Вчера поганый мальчишка вернулся сам не свой. Катрин встретила его пощечиной. Ну да, как только услышала звонок в дверь, уже занесла руку, а едва Роман переступил через порог, Катрин на него и набросилась. Вот паршивец! Уехал из дому в полдень и прошлялся до вечера. Из-за этого, что Катрин ждала его, она пропустила встречу с Лораном! Правда, о том, что Лоран еще несколько дней назад приглашал Катрин вместе с ним поехать на ипподром Лонгшамп, на какую-то выставку антиквариата, она вспомнила уже после ухода Романа, так что он даже не знал, что ей самое позднее в два часа дня нужно уйти из дому, но все равно, если бы он приехал вовремя, она успела бы на встречу с Лораном! Конечно, она могла уйти, плюнуть на Романа, но… но у него же нет ключа. Он придет, позвонит в дверь, постоит, потопчется, подождет – и уйдет! И, очень может быть, больше не придет к Катрин. Вернется к Фанни или другую даму себе найдет. Да за таким красавчиком, когда он идет по улице, небось хвостом бегут особы дамского пола всех возрастов, от мала до велика!

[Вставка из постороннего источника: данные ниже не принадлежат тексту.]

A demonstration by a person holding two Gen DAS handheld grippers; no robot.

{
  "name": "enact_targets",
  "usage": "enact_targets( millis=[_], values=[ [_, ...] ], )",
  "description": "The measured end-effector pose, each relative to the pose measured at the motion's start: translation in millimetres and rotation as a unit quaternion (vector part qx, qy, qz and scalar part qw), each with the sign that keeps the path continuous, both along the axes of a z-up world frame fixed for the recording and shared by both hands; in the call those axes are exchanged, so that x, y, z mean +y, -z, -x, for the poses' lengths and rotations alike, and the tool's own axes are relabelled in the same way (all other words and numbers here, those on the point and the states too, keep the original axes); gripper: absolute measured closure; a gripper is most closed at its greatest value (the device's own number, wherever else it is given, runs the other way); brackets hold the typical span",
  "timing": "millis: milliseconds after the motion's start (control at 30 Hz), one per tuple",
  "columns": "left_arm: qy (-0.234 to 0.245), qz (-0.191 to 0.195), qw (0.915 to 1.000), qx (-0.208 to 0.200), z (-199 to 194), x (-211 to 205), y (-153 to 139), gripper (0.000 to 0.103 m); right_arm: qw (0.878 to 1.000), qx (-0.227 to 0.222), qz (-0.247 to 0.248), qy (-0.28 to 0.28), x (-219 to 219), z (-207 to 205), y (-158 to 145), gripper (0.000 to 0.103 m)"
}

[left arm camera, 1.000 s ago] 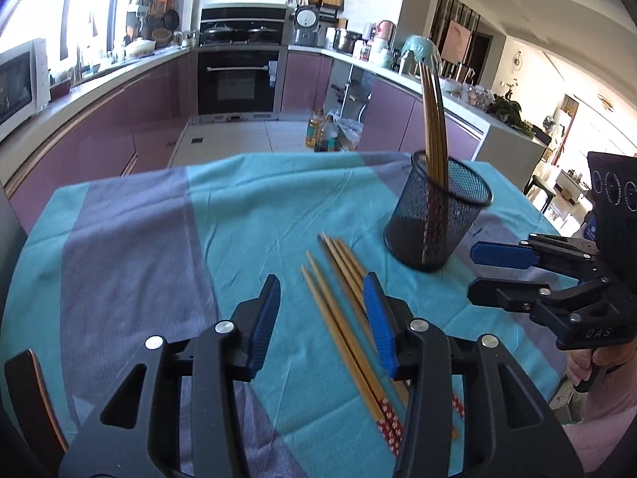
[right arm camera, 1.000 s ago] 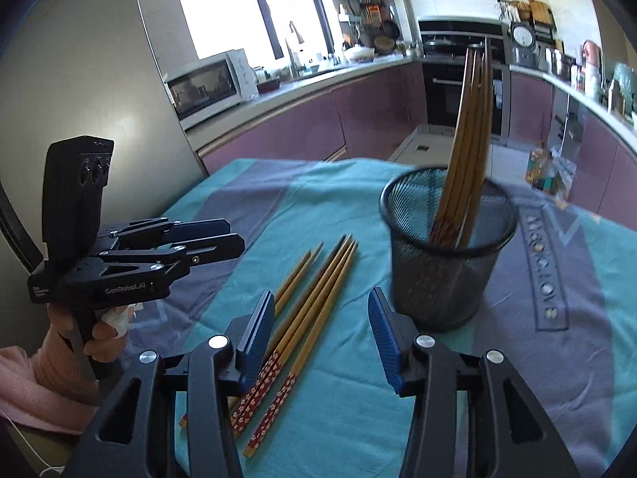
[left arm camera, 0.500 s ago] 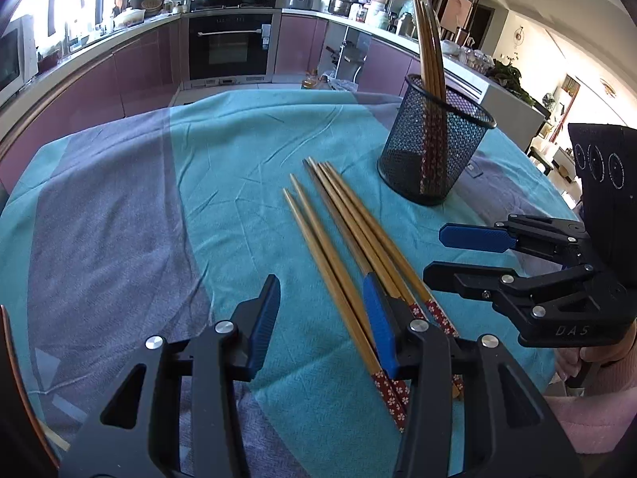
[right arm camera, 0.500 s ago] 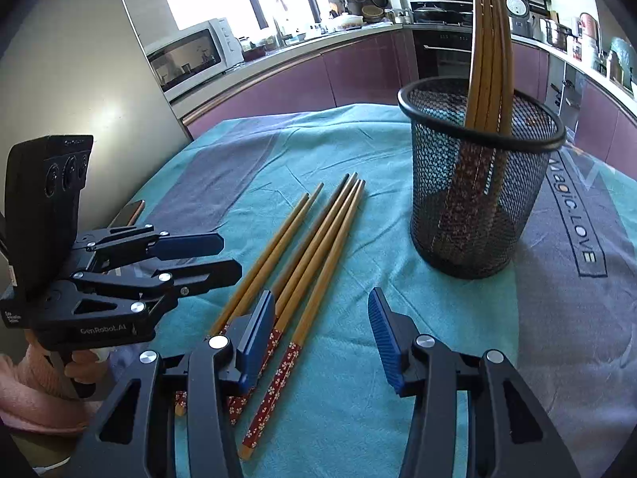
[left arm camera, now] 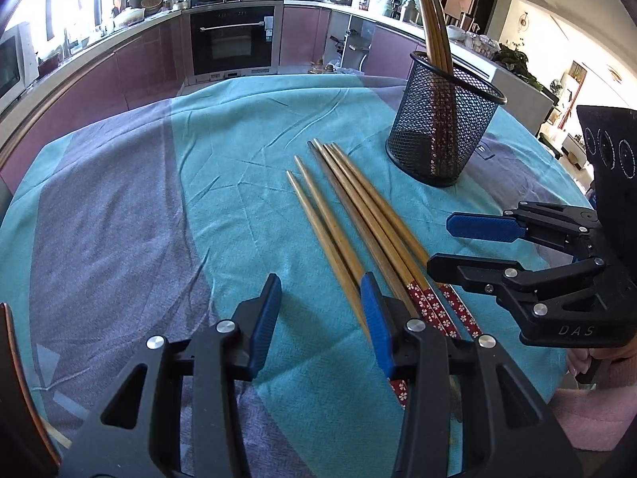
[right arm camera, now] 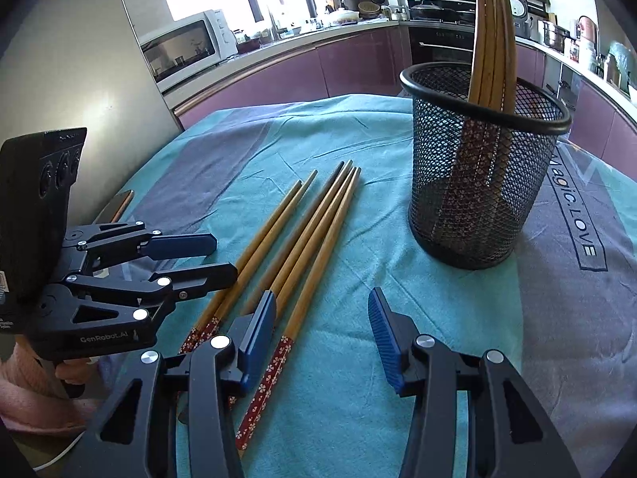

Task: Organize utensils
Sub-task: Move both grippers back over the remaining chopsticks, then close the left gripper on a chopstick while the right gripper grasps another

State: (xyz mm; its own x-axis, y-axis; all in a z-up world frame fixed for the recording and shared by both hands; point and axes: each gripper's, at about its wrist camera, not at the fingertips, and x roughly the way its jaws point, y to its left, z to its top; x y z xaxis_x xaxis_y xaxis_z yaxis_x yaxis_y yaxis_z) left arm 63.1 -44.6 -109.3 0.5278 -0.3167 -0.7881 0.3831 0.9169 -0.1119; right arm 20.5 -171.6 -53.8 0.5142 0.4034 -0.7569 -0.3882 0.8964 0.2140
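Note:
Several wooden chopsticks (left arm camera: 358, 231) (right arm camera: 302, 239) with red flowered ends lie side by side on the teal and grey tablecloth. A black mesh cup (left arm camera: 442, 127) (right arm camera: 477, 183) stands upright behind them, holding a few more chopsticks (right arm camera: 491, 40). My left gripper (left arm camera: 318, 298) (right arm camera: 223, 257) is open and low over the cloth; its right finger overlaps the leftmost chopsticks' ends, and only cloth shows between its jaws. My right gripper (right arm camera: 321, 310) (left arm camera: 442, 243) is open too. Its left finger hovers over the flowered ends, with one chopstick end just inside the gap.
A phone (right arm camera: 115, 207) lies at the table's left edge. A hand in a pink sleeve (left arm camera: 589, 406) holds the right gripper at the near table edge. Purple kitchen cabinets, an oven (left arm camera: 233, 40) and a microwave (right arm camera: 187, 46) are far behind the table.
Both grippers have sunk toward the table and tipped downward, so the loose chopsticks and mesh cup now look closer. The jaws stand about as wide as before.

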Motion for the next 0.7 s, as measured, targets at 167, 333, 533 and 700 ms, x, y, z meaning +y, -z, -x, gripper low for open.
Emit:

Поэтому она не ушла, а металась по квартире, как безумная. Позвонила Лорану с оправданиями, но он вроде бы не слишком был огорчен ее отсутствием. А потом вообще отключил мобильный телефон, и на авеню Ван-Дейк срабатывал автоответчик… Кошмар какой-то!

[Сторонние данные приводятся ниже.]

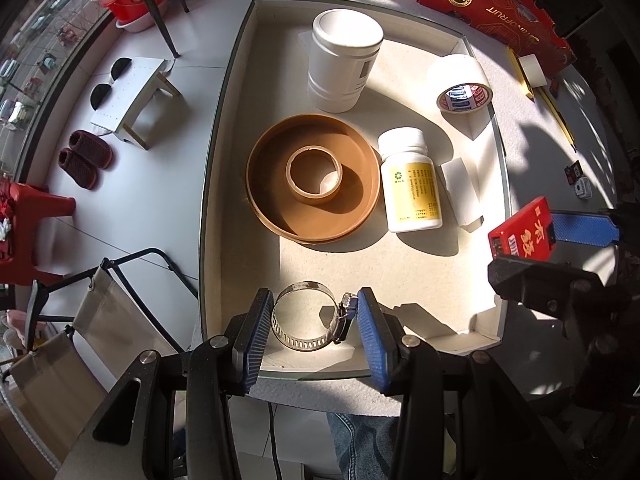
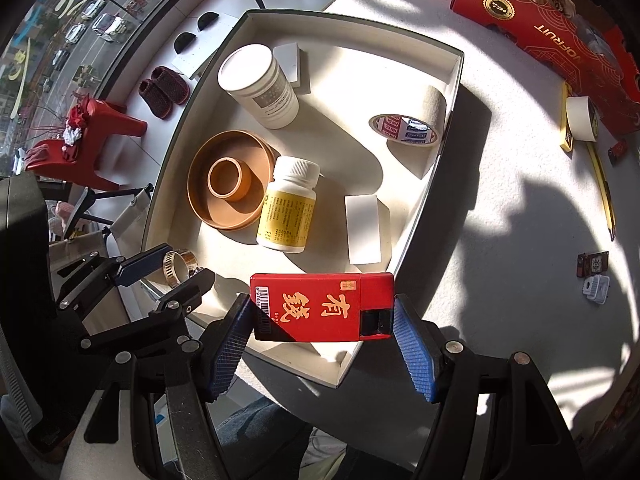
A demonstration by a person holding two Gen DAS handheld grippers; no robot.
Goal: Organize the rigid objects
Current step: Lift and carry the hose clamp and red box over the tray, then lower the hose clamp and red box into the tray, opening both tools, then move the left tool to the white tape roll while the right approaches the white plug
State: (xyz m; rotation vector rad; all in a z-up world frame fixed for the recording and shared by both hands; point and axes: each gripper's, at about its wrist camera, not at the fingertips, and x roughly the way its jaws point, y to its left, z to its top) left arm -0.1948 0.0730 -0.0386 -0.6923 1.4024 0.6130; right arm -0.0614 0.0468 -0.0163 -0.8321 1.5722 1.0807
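Observation:
A shallow white tray [image 1: 224, 128] holds a white jar [image 1: 342, 62], a brown ring dish [image 1: 314, 178], a pill bottle [image 1: 410, 182], a tape roll [image 1: 462, 88] and a white block [image 1: 462, 192]. My left gripper [image 1: 312, 326] is shut on a metal hose clamp [image 1: 308, 322] above the tray's near corner; the clamp also shows in the right wrist view [image 2: 178, 266]. My right gripper [image 2: 322, 320] is shut on a red flat box [image 2: 320, 306] with gold characters, held over the tray's near edge [image 2: 340, 380]. The red box appears at the right of the left wrist view [image 1: 520, 232].
On the white table outside the tray lie a big red carton [image 2: 560, 28], a white tape roll [image 2: 580, 118], a yellow pencil [image 2: 604, 196] and small items [image 2: 594, 276]. Beyond the table's left edge are a red stool [image 2: 92, 128], slippers [image 2: 164, 90] and a folding chair [image 1: 80, 320].

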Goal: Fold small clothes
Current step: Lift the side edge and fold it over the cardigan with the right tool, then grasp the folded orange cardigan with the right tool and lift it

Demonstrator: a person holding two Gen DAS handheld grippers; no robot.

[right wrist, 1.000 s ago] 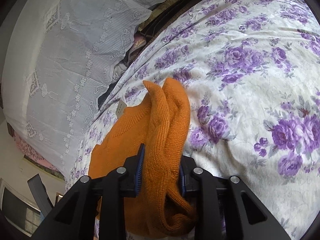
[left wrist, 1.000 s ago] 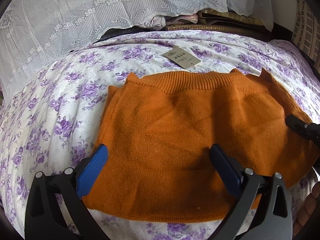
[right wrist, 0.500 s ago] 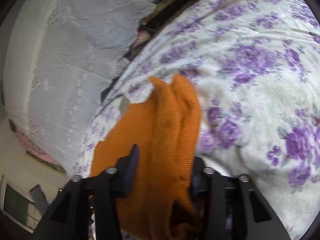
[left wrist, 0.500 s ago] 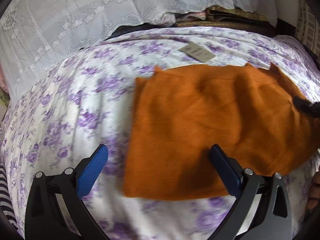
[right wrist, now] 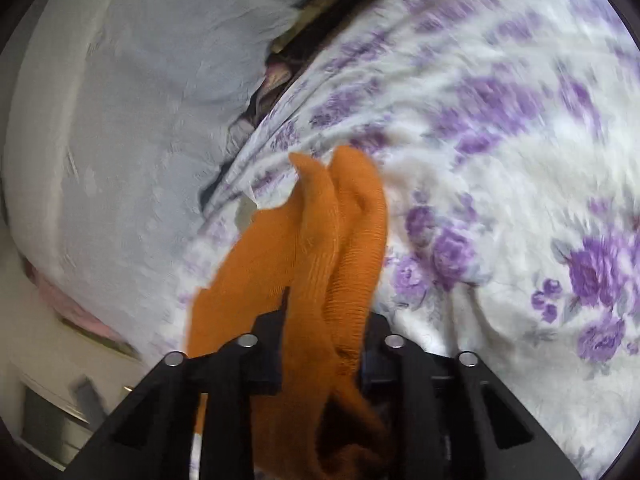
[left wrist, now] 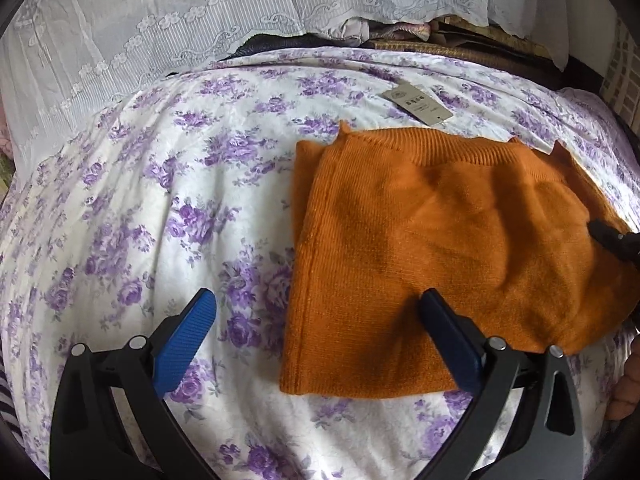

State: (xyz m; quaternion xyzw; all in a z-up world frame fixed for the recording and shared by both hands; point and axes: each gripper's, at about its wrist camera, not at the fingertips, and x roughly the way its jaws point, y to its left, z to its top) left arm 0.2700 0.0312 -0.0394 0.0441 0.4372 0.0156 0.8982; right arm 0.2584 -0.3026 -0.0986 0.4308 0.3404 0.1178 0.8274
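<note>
An orange knit garment (left wrist: 440, 248) lies folded on the purple-flowered bedsheet (left wrist: 160, 208), right of centre in the left wrist view. My left gripper (left wrist: 320, 320) is open and empty above the garment's near left edge; its right finger is over the knit, its left over the sheet. My right gripper (right wrist: 324, 332) is shut on the garment's right side (right wrist: 320, 240), bunching two layers that stand up between the jaws. Its black tip (left wrist: 612, 236) shows at the right edge of the left wrist view.
A paper hang tag (left wrist: 418, 102) lies on the sheet just beyond the garment. White lace fabric (left wrist: 200, 20) covers the back, with a pile of dark and patterned cloth (left wrist: 380, 36) beside it. The bedsheet stretches left of the garment.
The garment sits further right in the left wrist view; my left gripper has shifted left and stays open. My right gripper still grips the bunched knit and is moving, with blur.
</note>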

Ну и разумеется, когда наконец появился Роман, Катрин была уже на пределе.
И главное, никаких оправданий! Ни слова объяснений! Предположим, начал бы рассказывать, что его задержали в медицинском центре, куда он возил свою маман, что у нее обнаружили все мыслимые и немыслимые болезни, а в довершение она упала с лестницы и переломала руки-ноги, что у нее нагноились глаза, она отравилась, у нее упало давление до нуля или, наоборот, поднялось… А что, кстати, вообще происходит с давлением? Катрин точно не знала. Ну и слава Всевышнему, хорошо бы никогда этого не знать!

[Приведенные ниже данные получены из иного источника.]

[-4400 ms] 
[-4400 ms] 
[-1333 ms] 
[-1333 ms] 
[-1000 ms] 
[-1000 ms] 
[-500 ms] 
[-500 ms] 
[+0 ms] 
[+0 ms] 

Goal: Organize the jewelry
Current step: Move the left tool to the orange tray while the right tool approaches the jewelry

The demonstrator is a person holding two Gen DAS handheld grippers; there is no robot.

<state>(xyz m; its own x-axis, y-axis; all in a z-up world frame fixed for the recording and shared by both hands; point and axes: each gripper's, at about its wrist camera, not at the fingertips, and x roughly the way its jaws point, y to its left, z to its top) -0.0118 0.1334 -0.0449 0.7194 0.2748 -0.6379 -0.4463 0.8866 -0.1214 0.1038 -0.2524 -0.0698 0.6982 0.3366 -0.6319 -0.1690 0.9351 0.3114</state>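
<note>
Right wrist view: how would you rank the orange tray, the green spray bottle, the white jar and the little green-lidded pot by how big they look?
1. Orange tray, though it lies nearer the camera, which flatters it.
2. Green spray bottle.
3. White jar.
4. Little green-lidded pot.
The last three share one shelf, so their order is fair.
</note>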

Она дралась и бранилась всеми известными ей бранными словами (а их Катрин знала много, очень много!), но Роман не слишком-то и защищался. Вяло загораживался ладонями, смотрел мимо Катрин…
Наконец она перестала бушевать и почувствовала, что проголодалась. У нее после скандалов всегда разрастался аппетит.
– Собирайся, – буркнула раздраженно Роману. – Переоденься, сходим в ресторан, поужинаем.
– Я не хочу, – ответил он, все так же глядя мимо. – Я по пути зашел в «Макдоналдс», поел.
Катрин просто онемела! Всем известно, что в «Макдоналдс» ходят только разные молодые идиоты из самых примитивных семей, а еще славяне и арабы. Ни один приличный француз, тем более парижанин, даже если бы и побывал там, не признается, что ходил туда, ел эту жуткую, толстую, опасную для жизни американскую еду! А впрочем, Роман и есть не парижанин, не француз, а именно что славянин. С кем она связалась, кошмар!
Сама Катрин не заглядывала в «Макдоналдс» лет семь, а то и больше – с тех самых пор, как узнала, какого мнения «приличные французы» об этом заведении. Она, может, и была шлюхой, но шлюхой дорогой, а потому по мере сил старалась соответствовать стандартам если не высшего света (туда ей отродясь было не попасть, и Катрин свои возможности прекрасно знала), то хотя бы демимонда. Но кто бы только знал, до чего ей сейчас, после слов Романа, захотелось вонзить зубы в толстенный «биг-мак», щедро намазанный кетчупом или соусом карри, который Катрин обожала, и наесться картошки-фри, запивая ее какой-нибудь пошлой фантой, которая, как говорят, способна растворить пластмассовую расческу, не говоря уже о том, что заживо пожирает желудочно-кишечную флору, но которая так вкусна!